I was stunned, overwhelmed, reduced to tears, right? Wrong. I had no idea what she was talking about. Literary awards? I grew up in northern Michigan where wealth is measured in wives, dogs, and rifles. (Just kidding. About the wives part.)
“If you’re serious about a writing career,” Cathleen said, “I strongly suggest that you come to New York to accept your award.”
“Do I have to wear a tie?” (I didn’t own one.)
“It’s black tie,” she said.
“I have to wear a black tie?”
“No, you putz, it is black tie. It’s the Edgars, the Oscars of the mystery world. It’s . . . New York! Formal dress, tuxes and evening gowns.” (Cathleen didn’t actually say ‘you putz’, she was far too refined. Bet she was thinking it, though.)
Without further ado, my wife and I were off to NYC, to party for a week, collect the award, (plus a check). And Cathleen was exactly right.
That first story, and the award it won, got my career up and running.

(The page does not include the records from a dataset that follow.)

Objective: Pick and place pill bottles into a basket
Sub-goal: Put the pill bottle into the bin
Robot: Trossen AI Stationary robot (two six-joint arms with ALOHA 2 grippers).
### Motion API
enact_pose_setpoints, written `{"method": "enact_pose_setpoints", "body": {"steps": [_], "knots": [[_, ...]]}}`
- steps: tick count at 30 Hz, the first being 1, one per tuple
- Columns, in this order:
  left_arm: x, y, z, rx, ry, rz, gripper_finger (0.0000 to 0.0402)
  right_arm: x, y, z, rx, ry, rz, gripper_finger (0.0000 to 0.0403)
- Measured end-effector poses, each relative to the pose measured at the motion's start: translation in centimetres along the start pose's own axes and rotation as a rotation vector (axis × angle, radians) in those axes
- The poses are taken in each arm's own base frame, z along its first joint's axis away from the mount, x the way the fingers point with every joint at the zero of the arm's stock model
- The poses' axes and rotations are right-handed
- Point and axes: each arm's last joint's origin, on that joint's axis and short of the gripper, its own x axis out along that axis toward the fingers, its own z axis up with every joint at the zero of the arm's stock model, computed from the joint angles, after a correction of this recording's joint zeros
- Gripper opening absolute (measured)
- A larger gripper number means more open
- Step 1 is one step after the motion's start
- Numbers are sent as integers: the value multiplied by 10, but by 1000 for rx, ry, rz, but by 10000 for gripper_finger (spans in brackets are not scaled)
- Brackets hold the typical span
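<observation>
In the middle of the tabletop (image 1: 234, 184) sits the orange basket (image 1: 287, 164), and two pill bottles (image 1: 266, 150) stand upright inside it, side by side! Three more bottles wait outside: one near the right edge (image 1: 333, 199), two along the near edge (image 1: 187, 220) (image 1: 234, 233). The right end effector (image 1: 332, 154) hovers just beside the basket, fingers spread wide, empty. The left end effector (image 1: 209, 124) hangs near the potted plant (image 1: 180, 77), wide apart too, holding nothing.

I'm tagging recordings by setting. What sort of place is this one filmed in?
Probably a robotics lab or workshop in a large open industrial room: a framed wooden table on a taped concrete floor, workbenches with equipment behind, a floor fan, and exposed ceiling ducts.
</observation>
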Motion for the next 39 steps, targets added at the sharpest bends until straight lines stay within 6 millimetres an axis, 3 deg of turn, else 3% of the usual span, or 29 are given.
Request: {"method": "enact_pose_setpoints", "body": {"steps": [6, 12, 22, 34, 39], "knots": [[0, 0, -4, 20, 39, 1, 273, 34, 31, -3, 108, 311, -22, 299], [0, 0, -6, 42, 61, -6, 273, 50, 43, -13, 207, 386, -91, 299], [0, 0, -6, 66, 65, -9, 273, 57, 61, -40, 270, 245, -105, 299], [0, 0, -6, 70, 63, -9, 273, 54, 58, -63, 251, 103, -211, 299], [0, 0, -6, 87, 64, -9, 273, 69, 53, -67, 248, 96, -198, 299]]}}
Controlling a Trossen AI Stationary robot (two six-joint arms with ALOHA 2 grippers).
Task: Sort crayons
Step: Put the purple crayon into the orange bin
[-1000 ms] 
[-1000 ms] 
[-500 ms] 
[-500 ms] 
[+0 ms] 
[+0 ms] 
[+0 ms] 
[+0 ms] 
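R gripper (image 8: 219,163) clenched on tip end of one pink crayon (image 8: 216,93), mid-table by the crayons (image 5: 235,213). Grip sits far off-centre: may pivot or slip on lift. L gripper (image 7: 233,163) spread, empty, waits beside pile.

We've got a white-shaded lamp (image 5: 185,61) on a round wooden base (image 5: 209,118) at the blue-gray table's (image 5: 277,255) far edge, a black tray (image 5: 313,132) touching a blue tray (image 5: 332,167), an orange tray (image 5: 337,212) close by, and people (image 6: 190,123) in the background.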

In addition to meeting the staff at Dell Magazines (Cathleen, Eleanor Sullivan, et al, I acquired an agent, had lunch with Ruth Cavin, the legendary editor of St. Martin’s Press, who published my first five novels. (My eleventh, The Jukebox King, will be released by Stark House in February.)
All this, from a gravedigger’s shiver, and a first story Cathleen rescued from Dell’s towering slush pile.
Some memories never fade. Some debts can never be repaid. I will be forever grateful to the folks at Dell, for inviting me into this game, and letting me play.
And I’ll never forget Sally Field’s Oscar speech, either.
Because I know exactly how she felt.